### Work task
Repeat exactly, and only, the lines of the entries below from the one with "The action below" through the one with "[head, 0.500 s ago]", both ends included.

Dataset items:
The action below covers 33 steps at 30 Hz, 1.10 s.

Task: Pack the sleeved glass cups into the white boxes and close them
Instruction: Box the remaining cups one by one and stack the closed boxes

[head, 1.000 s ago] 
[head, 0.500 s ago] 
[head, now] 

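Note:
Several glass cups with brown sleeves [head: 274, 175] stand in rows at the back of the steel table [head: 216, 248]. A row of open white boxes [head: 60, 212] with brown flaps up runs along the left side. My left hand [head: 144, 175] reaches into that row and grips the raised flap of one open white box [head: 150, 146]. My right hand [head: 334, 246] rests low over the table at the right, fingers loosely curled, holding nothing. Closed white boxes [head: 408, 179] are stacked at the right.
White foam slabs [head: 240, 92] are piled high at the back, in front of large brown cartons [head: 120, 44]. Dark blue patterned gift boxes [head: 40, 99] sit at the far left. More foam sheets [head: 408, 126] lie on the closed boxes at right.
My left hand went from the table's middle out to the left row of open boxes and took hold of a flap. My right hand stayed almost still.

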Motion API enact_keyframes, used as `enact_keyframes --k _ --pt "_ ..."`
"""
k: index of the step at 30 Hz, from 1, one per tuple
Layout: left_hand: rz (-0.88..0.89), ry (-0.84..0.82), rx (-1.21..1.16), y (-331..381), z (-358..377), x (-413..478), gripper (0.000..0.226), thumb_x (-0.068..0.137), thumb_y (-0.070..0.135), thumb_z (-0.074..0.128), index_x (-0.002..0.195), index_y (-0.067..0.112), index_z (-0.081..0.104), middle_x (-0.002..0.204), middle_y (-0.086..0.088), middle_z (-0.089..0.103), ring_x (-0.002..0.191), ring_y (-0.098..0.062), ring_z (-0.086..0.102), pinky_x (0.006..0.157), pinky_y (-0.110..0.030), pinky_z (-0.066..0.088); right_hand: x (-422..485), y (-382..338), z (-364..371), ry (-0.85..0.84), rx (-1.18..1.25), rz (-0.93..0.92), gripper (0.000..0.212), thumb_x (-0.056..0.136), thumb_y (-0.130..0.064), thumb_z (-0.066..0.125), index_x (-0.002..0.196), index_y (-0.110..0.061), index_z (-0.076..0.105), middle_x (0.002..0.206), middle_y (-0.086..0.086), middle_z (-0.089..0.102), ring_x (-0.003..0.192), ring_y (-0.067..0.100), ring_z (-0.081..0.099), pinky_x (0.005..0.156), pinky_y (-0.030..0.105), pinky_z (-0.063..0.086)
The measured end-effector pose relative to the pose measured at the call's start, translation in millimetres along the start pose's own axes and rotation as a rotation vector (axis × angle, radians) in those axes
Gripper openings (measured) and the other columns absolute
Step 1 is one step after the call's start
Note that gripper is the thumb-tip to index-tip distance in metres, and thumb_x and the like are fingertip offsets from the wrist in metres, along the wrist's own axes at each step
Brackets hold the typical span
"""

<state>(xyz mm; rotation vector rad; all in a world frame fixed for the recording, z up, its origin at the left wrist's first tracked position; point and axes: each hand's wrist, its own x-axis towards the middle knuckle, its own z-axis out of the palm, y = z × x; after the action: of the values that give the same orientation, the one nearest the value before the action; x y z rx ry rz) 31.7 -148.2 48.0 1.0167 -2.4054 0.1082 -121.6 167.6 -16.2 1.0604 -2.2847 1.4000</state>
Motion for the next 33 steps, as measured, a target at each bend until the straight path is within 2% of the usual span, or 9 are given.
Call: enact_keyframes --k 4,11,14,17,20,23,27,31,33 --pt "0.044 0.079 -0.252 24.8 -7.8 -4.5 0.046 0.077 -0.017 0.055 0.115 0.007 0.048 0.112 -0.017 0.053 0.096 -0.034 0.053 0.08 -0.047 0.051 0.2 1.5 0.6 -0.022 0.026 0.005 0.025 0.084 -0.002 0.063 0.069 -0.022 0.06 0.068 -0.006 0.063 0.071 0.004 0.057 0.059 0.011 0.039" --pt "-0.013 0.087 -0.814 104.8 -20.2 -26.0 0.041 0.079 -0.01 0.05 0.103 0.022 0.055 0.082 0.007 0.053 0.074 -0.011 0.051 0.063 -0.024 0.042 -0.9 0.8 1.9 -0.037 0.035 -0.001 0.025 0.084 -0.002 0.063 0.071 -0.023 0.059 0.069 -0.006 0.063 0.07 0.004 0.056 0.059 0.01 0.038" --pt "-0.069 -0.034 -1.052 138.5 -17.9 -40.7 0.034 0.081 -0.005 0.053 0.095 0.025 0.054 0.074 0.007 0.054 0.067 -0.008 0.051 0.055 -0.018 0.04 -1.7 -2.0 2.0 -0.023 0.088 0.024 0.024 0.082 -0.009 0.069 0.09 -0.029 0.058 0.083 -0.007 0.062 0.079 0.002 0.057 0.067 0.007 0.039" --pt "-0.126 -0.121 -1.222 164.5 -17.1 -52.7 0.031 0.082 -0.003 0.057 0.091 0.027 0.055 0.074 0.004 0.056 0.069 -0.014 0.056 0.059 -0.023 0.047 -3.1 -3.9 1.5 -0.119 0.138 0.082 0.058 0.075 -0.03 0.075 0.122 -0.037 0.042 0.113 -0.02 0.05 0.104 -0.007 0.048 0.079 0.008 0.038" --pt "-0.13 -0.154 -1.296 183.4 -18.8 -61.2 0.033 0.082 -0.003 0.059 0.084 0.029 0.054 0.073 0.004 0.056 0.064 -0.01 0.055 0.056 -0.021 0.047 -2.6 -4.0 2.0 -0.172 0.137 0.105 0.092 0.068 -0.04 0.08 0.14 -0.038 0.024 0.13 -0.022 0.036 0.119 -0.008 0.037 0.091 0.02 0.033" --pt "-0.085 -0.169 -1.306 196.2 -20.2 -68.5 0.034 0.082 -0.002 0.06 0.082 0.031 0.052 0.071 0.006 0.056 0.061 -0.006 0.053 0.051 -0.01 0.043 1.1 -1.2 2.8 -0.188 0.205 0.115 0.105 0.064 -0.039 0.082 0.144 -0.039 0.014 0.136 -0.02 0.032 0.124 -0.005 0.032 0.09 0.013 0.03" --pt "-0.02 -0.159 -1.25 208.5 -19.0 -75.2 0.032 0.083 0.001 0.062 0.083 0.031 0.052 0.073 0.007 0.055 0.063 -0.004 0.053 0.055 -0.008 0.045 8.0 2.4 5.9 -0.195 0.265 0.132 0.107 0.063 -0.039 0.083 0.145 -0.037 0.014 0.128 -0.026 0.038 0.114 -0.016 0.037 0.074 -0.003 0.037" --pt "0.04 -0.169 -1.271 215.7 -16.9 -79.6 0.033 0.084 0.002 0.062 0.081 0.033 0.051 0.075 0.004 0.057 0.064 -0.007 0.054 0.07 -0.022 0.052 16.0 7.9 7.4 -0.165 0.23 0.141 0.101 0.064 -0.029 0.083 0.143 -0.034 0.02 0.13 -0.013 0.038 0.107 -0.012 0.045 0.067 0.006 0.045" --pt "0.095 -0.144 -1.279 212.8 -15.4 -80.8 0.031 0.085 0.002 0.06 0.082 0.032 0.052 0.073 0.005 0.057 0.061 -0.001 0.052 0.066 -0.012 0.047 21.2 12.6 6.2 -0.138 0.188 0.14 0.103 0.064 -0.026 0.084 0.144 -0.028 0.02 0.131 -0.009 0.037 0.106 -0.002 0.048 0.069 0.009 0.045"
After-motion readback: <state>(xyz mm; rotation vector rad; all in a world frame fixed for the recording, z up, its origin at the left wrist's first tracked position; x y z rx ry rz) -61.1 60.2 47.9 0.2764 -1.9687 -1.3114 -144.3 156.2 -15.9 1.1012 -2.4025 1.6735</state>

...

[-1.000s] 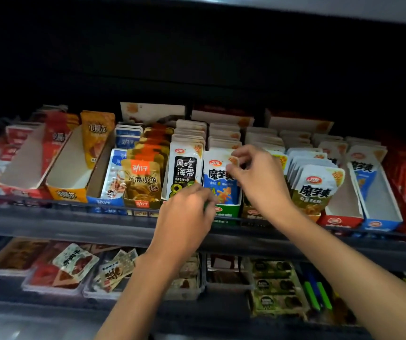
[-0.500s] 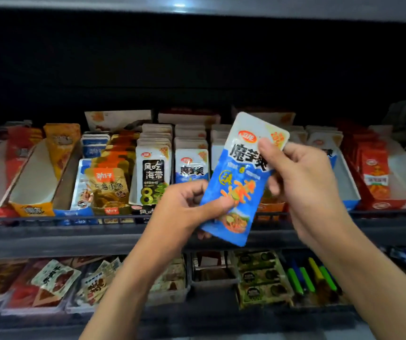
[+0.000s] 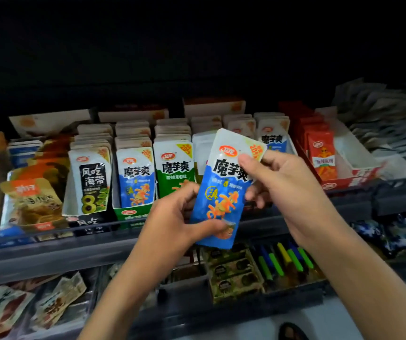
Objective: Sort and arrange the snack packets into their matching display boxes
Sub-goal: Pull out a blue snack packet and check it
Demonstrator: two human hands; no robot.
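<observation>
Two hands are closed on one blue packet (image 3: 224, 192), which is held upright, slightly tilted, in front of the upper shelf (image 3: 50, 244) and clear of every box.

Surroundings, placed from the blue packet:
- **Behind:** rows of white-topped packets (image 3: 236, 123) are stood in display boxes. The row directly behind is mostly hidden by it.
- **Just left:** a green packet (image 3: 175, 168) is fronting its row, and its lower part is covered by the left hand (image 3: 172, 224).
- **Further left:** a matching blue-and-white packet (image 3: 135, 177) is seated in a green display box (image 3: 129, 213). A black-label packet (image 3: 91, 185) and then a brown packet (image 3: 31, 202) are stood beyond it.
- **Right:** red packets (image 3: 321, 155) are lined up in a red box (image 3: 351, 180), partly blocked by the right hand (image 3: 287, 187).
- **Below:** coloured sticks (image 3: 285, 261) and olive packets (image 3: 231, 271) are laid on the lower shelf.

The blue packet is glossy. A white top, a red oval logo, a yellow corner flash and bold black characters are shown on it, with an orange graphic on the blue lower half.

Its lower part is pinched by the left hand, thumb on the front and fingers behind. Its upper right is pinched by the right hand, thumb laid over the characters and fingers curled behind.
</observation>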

### Solution to the problem
The action below covers 33 steps at 30 Hz, 1.10 s.

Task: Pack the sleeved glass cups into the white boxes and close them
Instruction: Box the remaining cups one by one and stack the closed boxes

[head, 1.000 s ago] 
[head, 0.500 s ago] 

This exercise requires nothing further.